Let’s be very clear -- Princess engaged in exceptionally serious criminal offenses.  It deliberately violated the international law regime designed to make sure that our precious oceans are protected.

The company is being held accountable today because it is responsible for failing to properly manage environmental compliance.  Princess itself is to blame because the nature, extent and scope of the crimes involve a striking failure of corporate culture and a serious failure in ship management. 

Like most white collar crime and most other cases of this type, the motive in this case was probably financial, avoiding the cost of offloading sludge and oily waste in accordance with legal requirements.

To their credit, Princess Leadership have accepted responsibility and agreed to plead guilty.

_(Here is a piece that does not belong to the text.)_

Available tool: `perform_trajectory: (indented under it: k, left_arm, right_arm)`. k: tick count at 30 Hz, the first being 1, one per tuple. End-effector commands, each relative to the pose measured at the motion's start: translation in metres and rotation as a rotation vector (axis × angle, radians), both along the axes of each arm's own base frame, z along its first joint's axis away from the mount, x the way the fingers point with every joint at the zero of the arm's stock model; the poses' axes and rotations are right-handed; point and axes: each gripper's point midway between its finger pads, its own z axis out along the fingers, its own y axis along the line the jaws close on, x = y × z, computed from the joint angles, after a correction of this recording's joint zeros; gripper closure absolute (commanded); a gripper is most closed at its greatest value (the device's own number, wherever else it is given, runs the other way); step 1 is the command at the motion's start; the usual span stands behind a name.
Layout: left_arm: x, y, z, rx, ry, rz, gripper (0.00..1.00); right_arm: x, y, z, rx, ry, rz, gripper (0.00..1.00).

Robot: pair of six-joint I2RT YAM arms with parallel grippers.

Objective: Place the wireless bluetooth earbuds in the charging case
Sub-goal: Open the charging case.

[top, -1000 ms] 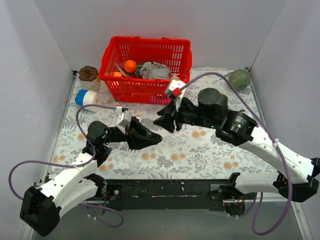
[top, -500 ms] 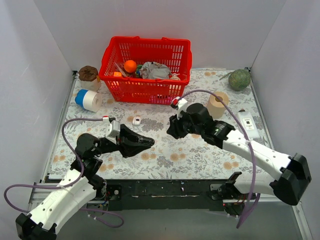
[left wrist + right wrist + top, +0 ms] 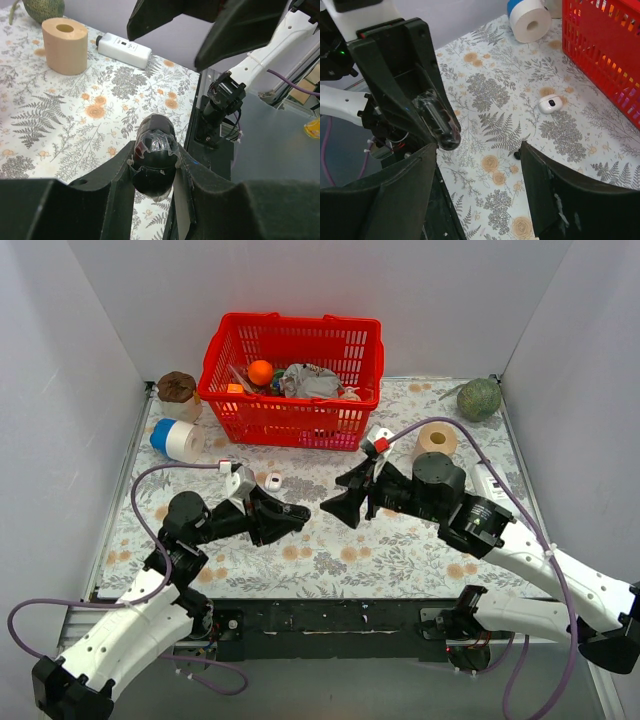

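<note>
Where the two arms meet above the middle of the flowered surface [image 3: 400, 560], the left hand [image 3: 298, 512] is clamped narrow on the charging case [image 3: 157, 131]. The case is a small, dark, glossy capsule with rounded ends and a clear, shiny cover over one side. From the left wrist it shows squeezed between both fingers near their tips, lifted off the surface, with its rounded far end poking out beyond them. Its long axis runs along the fingers, so it points away from the left wrist and toward the right hand [image 3: 340, 498], which faces it from near by without touching. From the right wrist the case reads as a slanted oblong, glinting and see-through along its upper length and dark at its lower end. Whether any earbud sits inside cannot be told.

The right hand stands wide and holds nothing; its two fingers are well apart with bare cloth between them.

A small white oval piece [image 3: 272, 480] with a dark spot on top lies flat on the surface, between the left hand and the red basket [image 3: 295, 318]. Whether it is an earbud or another case cannot be told. A blue-and-white tape roll [image 3: 178, 438] lies near the basket's left corner. A tan roll [image 3: 435, 443] stands upright to the basket's right, with a flat white box [image 3: 495, 485] beside it.
</note>
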Motion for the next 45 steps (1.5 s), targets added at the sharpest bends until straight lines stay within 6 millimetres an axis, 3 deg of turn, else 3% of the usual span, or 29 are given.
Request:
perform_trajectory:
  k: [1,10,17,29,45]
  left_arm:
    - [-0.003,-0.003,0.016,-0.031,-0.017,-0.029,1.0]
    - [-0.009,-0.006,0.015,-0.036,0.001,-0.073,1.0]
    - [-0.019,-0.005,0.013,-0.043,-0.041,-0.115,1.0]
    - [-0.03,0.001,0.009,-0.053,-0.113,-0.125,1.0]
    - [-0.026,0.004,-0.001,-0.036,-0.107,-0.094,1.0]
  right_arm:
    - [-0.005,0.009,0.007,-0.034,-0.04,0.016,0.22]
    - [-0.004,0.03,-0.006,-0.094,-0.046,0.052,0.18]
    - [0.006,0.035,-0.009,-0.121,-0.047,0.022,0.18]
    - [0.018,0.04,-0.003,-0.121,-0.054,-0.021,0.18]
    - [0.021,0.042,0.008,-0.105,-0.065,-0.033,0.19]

Pursuant to the plea agreement: 

  • Princess will pay $40 million
  • $10 million will go to environmental projects
  • Princess will plead guilty to seven counts, including conspiracy, obstruction and violating the Act to Prevent Pollution from Ships.
  • Princess will serve a five-year period of probation
  • Princess will create and comply with an extensive Environmental Compliance Program designed to assure Princess is now and stays in complete compliance with the law.  It also requires that Princess pay for an outside and independent court appointed monitor to help supervise probation. 

In addition, we recognize that Princess has made many improvements as the result of this investigation which have been detailed in the papers filed in court.  These include the upgrading of equipment and the revamping of procedures.  It also includes re-invigorating and empowering environmental officers on every ship.   

This is the largest and most recent in a long series of the Department of Justice’s vigorous prosecutions of large commercial vessels are deliberately polluting our precious ocean environment.  The Department of Justice and Coast Guard have teamed up for over 100 criminal cases of intentional pollution and deliberate falsification of ship records designed to hide the criminal conduct resulting in more than $400 million in criminal penalties and 25 years in prison sentences.  Every segment of the maritime industry has been prosecuted including cruise ships, tankers, container ships, cargo vessels, and both foreign and U.S. registered ships.

In other words, Princess was on notice and its crimes are all the more serious because it failed to abide the message and be deterred by prior prosecutions.  That is why the cost of non-compliance is going up and this is the largest penalty to date. 

We are sending a strong message with this case to the entire industry.  The message is that lying to the U.S. Coast Guard and polluting the marine environment will be identified, investigated and prosecuted.  Vessels of any type entering American ports and waters had better make sure they are in full compliance with the law. We demand good ship management.

Environmental crime is a priority for law enforcement and I again want to commend the U.S. Attorney’s Office and the Coast Guard for their outstanding work on this important prosecution.